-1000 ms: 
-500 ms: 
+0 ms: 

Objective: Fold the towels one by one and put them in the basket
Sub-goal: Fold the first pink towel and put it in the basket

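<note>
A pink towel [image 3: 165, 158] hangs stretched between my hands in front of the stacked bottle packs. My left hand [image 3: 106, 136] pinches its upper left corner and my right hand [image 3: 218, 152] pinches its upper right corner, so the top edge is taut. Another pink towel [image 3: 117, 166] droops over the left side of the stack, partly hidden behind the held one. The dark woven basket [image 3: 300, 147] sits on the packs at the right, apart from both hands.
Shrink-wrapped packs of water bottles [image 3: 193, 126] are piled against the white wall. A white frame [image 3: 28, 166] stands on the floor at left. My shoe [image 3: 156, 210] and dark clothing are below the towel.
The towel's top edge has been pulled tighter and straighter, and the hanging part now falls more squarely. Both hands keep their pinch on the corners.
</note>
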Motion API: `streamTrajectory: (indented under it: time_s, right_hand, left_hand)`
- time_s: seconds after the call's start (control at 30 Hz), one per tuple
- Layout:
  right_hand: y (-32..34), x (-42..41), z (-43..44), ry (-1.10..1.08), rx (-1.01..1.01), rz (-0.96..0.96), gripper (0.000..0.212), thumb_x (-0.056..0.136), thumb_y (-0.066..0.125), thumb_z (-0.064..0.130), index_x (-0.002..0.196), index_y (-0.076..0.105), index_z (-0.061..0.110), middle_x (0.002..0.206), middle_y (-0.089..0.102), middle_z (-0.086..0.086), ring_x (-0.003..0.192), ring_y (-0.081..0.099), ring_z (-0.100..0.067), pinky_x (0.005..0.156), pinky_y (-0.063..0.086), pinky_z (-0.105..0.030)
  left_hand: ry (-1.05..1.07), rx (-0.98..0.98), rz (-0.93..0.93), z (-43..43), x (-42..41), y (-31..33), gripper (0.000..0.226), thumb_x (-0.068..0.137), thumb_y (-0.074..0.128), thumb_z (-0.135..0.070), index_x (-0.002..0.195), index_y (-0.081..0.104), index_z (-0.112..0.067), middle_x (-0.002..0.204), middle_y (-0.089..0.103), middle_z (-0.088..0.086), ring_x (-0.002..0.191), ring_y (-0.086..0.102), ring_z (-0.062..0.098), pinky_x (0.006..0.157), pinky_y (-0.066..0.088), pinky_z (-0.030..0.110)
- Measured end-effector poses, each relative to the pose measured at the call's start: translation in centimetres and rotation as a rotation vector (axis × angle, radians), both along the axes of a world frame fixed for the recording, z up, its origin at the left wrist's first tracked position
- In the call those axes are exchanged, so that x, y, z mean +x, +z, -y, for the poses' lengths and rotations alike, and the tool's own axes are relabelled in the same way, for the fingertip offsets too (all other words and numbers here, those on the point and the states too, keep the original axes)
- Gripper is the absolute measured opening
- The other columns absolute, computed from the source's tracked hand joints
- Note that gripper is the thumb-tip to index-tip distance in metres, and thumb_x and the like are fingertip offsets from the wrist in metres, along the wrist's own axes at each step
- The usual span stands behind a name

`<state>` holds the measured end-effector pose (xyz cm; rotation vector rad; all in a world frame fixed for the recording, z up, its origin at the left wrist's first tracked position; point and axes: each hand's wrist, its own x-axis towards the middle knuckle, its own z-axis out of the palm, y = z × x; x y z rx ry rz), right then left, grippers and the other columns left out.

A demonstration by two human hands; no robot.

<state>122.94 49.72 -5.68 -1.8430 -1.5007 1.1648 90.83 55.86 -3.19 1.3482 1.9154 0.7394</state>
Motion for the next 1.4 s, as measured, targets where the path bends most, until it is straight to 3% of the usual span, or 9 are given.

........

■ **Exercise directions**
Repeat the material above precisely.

■ **Exercise result**
-1000 ms: 
-500 ms: 
+0 ms: 

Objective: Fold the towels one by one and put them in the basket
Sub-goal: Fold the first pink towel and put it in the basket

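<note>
A pink towel [image 3: 165, 158] hangs stretched between my hands in front of the stacked bottle packs. My left hand [image 3: 106, 136] pinches its upper left corner and my right hand [image 3: 218, 152] pinches its upper right corner, so the top edge is taut. Another pink towel [image 3: 117, 166] droops over the left side of the stack, partly hidden behind the held one. The dark woven basket [image 3: 300, 147] sits on the packs at the right, apart from both hands.
Shrink-wrapped packs of water bottles [image 3: 193, 126] are piled against the white wall. A white frame [image 3: 28, 166] stands on the floor at left. My shoe [image 3: 156, 210] and dark clothing are below the towel.
The towel's top edge has been pulled tighter and straighter, and the hanging part now falls more squarely. Both hands keep their pinch on the corners.
</note>
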Motion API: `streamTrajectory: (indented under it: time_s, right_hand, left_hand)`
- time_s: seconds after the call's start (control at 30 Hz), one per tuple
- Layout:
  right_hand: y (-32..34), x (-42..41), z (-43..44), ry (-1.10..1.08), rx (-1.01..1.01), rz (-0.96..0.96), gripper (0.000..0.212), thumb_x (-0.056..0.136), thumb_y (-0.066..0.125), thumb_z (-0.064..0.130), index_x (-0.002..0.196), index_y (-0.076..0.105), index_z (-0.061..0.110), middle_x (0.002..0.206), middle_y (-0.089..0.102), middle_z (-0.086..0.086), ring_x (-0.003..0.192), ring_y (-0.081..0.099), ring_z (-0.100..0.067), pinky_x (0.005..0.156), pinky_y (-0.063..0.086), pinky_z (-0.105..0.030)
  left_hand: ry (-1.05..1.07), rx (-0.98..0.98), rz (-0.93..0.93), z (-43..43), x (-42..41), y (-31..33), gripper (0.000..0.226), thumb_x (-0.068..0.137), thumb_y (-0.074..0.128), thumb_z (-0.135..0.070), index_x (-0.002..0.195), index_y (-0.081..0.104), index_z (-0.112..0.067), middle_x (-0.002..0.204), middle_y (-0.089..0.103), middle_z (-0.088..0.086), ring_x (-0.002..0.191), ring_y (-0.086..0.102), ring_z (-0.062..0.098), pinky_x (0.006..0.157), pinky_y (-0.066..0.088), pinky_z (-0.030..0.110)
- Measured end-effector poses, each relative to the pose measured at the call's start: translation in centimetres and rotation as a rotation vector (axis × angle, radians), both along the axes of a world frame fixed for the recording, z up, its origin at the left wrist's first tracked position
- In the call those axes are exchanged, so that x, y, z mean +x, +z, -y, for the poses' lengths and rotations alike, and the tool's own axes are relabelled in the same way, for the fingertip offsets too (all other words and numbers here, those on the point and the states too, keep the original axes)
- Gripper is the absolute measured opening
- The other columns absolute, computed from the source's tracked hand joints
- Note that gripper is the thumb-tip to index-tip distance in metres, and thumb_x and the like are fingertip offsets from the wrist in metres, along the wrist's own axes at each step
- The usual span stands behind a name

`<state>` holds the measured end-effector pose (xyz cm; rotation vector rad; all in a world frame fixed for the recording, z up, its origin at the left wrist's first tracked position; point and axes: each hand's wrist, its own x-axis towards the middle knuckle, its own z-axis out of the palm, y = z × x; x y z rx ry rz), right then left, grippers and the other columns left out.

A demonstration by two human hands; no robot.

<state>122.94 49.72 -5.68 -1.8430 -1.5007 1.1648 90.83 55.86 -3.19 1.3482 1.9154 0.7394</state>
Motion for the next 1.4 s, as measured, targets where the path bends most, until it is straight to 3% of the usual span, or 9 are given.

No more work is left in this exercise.